<<<<
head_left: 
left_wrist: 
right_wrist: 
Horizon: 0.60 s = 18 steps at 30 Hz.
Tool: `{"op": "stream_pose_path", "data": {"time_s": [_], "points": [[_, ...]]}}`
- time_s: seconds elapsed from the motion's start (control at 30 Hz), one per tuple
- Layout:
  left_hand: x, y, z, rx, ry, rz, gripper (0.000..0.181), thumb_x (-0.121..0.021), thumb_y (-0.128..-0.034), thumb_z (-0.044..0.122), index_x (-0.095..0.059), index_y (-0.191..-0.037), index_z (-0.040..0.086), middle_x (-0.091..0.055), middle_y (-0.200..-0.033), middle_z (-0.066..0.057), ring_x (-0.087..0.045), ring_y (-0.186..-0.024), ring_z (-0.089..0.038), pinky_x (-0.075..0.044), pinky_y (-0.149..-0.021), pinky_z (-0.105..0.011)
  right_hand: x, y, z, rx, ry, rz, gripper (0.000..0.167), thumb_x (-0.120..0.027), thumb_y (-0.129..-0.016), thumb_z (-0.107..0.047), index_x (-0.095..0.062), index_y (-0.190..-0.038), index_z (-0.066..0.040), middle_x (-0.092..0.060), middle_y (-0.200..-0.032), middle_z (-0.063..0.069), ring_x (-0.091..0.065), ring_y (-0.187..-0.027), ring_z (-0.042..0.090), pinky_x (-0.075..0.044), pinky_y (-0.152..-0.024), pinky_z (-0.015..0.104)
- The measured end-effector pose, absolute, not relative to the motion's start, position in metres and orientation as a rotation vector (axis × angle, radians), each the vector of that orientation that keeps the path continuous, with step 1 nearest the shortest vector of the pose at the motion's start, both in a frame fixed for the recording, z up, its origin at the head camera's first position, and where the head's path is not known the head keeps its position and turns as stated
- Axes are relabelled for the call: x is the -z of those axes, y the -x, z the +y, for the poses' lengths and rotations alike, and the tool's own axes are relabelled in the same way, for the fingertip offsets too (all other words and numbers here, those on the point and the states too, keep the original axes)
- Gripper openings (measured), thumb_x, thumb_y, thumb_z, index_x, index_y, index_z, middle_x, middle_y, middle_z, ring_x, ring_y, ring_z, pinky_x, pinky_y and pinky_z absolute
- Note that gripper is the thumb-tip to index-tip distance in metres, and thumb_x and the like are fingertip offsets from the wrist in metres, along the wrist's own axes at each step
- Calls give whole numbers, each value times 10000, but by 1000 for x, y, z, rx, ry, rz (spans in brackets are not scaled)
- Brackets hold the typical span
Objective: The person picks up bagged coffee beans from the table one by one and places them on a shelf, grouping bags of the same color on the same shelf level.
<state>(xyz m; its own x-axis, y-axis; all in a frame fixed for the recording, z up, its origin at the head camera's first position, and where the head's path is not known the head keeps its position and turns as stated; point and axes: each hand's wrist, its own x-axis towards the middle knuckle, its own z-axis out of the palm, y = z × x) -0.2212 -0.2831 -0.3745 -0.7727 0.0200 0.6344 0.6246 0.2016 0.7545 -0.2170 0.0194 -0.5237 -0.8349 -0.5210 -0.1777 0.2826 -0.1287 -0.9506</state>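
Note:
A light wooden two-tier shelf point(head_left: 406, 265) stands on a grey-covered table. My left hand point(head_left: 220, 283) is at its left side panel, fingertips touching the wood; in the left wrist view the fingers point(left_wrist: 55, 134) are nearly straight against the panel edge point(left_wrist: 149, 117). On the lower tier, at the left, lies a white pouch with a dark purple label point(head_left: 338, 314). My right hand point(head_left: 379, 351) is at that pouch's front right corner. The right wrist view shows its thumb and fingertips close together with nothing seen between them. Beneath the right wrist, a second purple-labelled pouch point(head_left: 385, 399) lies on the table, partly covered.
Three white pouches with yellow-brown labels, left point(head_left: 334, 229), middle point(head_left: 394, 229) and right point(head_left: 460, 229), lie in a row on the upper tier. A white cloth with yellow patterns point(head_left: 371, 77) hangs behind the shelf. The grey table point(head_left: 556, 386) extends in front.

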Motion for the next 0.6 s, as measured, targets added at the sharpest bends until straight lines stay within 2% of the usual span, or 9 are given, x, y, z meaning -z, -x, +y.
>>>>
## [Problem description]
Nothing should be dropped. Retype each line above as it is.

## [Solution to this exercise]
head_left: 
left_wrist: 
right_wrist: 
Horizon: 0.60 s = 18 steps at 30 Hz.
Tool: `{"op": "stream_pose_path", "data": {"time_s": [_], "points": [[_, ...]]}}`
- time_s: seconds elapsed from the motion's start (control at 30 Hz), one per tuple
- Layout:
  left_hand: x, y, z, rx, ry, rz, gripper (0.000..0.181), thumb_x (-0.121..0.021), thumb_y (-0.128..-0.034), thumb_z (-0.044..0.122), index_x (-0.095..0.059), index_y (-0.191..-0.037), index_z (-0.040..0.086), middle_x (-0.091..0.055), middle_y (-0.200..-0.033), middle_z (-0.066..0.057), ring_x (-0.087..0.045), ring_y (-0.186..-0.024), ring_z (-0.089..0.038), pinky_x (-0.075..0.044), pinky_y (-0.149..-0.021), pinky_z (-0.105..0.011)
  right_hand: x, y, z, rx, ry, rz, gripper (0.000..0.167), thumb_x (-0.120..0.027), thumb_y (-0.129..-0.016), thumb_z (-0.107..0.047), index_x (-0.095..0.062), index_y (-0.190..-0.038), index_z (-0.066..0.040), middle_x (-0.092..0.060), middle_y (-0.200..-0.032), middle_z (-0.063..0.069), ring_x (-0.091..0.065), ring_y (-0.187..-0.027), ring_z (-0.042..0.090), pinky_x (-0.075..0.044), pinky_y (-0.152..-0.024), pinky_z (-0.015..0.104)
- The measured end-effector pose, absolute, not relative to the motion's start, position in metres and orientation as a rotation vector (axis × angle, radians), each the vector of that orientation that keeps the path continuous, with step 1 nearest the shortest vector of the pose at the motion's start, both in a frame fixed for the recording, z up, its origin at the head camera's first position, and where the head's path is not known the head keeps its position and turns as stated
- Axes are relabelled for the call: x is the -z of those axes, y the -x, z the +y, for the poses' lengths and rotations alike, and the tool's own axes are relabelled in the same way, for the fingertip offsets too (all other words and numbers here, those on the point and the states too, keep the original axes)
- Gripper openings (measured), thumb_x, thumb_y, thumb_z, index_x, index_y, index_z, middle_x, middle_y, middle_z, ring_x, ring_y, ring_z, pinky_x, pinky_y and pinky_z absolute
- Note that gripper is the thumb-tip to index-tip distance in metres, and thumb_x and the like are fingertip offsets from the wrist in metres, along the wrist's own axes at each step
- Calls give whole numbers, each value times 10000, but by 1000 for x, y, z, rx, ry, rz (spans in brackets are not scaled)
- Brackets hold the typical span
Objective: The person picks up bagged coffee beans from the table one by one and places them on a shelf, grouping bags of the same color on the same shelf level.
<state>(xyz m; its own x-axis, y-axis; all in a frame fixed for the recording, z up, its origin at the head camera's first position, and where the head's path is not known the head keeps its position and turns as stated; point and axes: each hand's wrist, its own x-axis towards the middle knuckle, its own z-axis out of the palm, y = z × x) -0.2212 -0.2831 -0.3745 -0.7727 0.0200 0.6344 0.6246 0.2016 0.7545 -0.2170 0.0194 -0.5237 -0.8349 -0.5210 -0.1777 0.2826 -0.1287 -0.9506</state>
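Note:
A light wooden two-tier shelf point(head_left: 406, 265) stands on a grey-covered table. My left hand point(head_left: 220, 283) is at its left side panel, fingertips touching the wood; in the left wrist view the fingers point(left_wrist: 55, 134) are nearly straight against the panel edge point(left_wrist: 149, 117). On the lower tier, at the left, lies a white pouch with a dark purple label point(head_left: 338, 314). My right hand point(head_left: 379, 351) is at that pouch's front right corner. The right wrist view shows its thumb and fingertips close together with nothing seen between them. Beneath the right wrist, a second purple-labelled pouch point(head_left: 385, 399) lies on the table, partly covered.
Three white pouches with yellow-brown labels, left point(head_left: 334, 229), middle point(head_left: 394, 229) and right point(head_left: 460, 229), lie in a row on the upper tier. A white cloth with yellow patterns point(head_left: 371, 77) hangs behind the shelf. The grey table point(head_left: 556, 386) extends in front.
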
Motion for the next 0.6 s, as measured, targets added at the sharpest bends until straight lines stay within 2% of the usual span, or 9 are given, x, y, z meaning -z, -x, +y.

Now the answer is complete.